33. The entire sum the Debtor was required to repay as a result of the First Panel Decision was $41,575.15: the First Overpayment. (Id. ).

In the First Panel Decision, the Panel found that it was unlikely that the Debtor knew how salary should have been determined at the time she assumed her position as president. (Ex. P-8 at 11) ("President Marshall most likely was not knowledgeable of how placement should have occurred").

34. The Debtor appealed the decision to the full AFSCME Judicial Panel and requested a stay to the decision pending a full Judicial Panel decision. Her request for a stay was denied and on October 29, 2015, the full Judicial Panel unanimously upheld the First Panel Decision in its entirety. (Ex. P-9 at 4; Audio at 10:01).

The Administratorship of Local 2187 after the Debtor's Removal as President

35. Upon the Debtor's removal from office in July 2015, the executive board was disbanded and Local 2187 was placed under an administratorship by the President of the international union with which Local 287 is affiliated. James Spears became the administrator, but the day-to-day operations of the Local were overseen by deputy administrator, Vanessa Fields. (Ex. P-9, Second Panel Decision at 13; Audio at 9:57-10:00)

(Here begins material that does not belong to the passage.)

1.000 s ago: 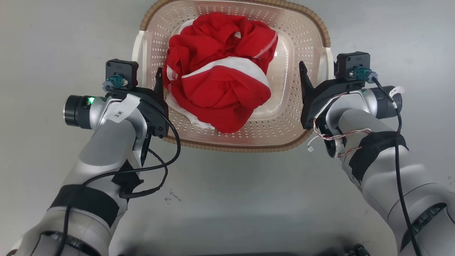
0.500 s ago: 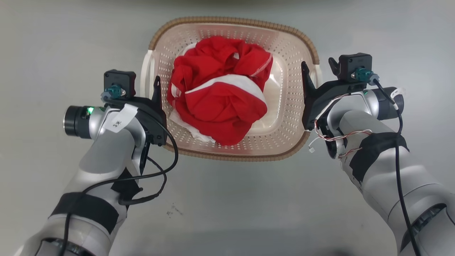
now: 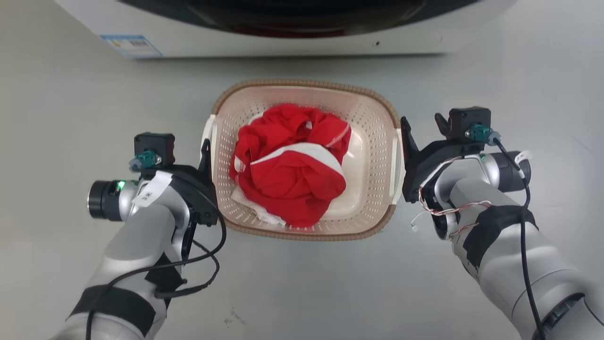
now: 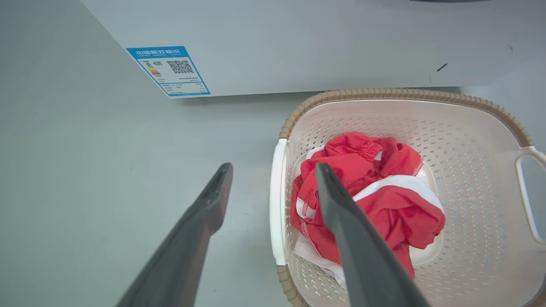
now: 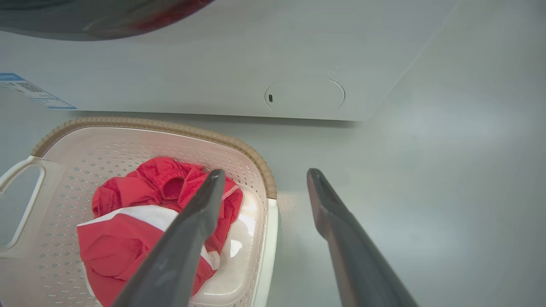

Fields and the Debtor were well acquainted. In fact, Ms. Fields ran on the Debtor's slate for president. (Audio at 10:17-20)

36. On July 21, 2015, Fields, as deputy administrator, sent a letter to the City of Philadelphia stating that the Debtor had ended her leave of absence for union business and was returning to full-time employment on November 16, 2015 and that Debtor would be "running out her accrued time." (Ex. P-9 at 5-6).

37. Between July 2015 and November 2015, the Debtor was no longer working for Local 2187, but continued to receive a biweekly check at the EP 25, Step 5 level. She had yet to make any payment to comply with the First Panel Decision and she knew these checks she continued to receive were at the improper Step level. (Audio at 11:13-14).

The Debtor testified that she was told that these payments were approved by the administrator and that the payments were for earned time vacation and sick time. (Audio at 11:13-14). I do not credit this testimony.

38. On December 10, 2015, shortly before the administratorship was lifted on December 15, 2015, Spears tried to establish a repayment schedule for the Debtor, beyond the 60 days initially mandated by the First Panel Decision. (Ex. P-9 at 13; Audio at 10:27-31).

New Charges against the Debtor and the Second Panel Decision

39. In March 2016, new charges were brought against the Debtor for:

• her failure to comply with the First Panel Decision;

• continuing to improperly receive her salary and have her benefits paid after she was removed from office; and

• the improper use of the union's resources to order copies of the transcript from the First Panel Decision.

(Ex. P-9).

40. Charges were also filed against Bryant and Fields for improper use of union resources. (Id. ).

41. On July 18, 2016, the Panel issued the Second Panel Decision, finding that the Debtor:

• violated (again) the International Constitution and was guilty of all charges;

• failed to abide by the restitution order of the First Panel Decision;

• improperly received $34,563.25 in wages and benefits after her removal from office from July 17, 2005 through November 30, 2015, the Second Overpayment; and

• improperly benefited from the expenditure of $2,827.95 from Local 2187 funds to pay for the transcripts in the First Panel Decision ("the Transcript Costs").

(Ex. P-9; Audio at 10:03).

The Second Panel determined that, upon her separation, the Debtor was not entitled to sick leave payout, floating holidays, or administrative days. While it was less clear whether she was entitled to any immediate payout of vacation days or accrued compensatory time, the Second Panel concluded she was entitled to nothing because the Debtor's time records were "troubling" and "riddled with holes." (Ex. P-9 at 18).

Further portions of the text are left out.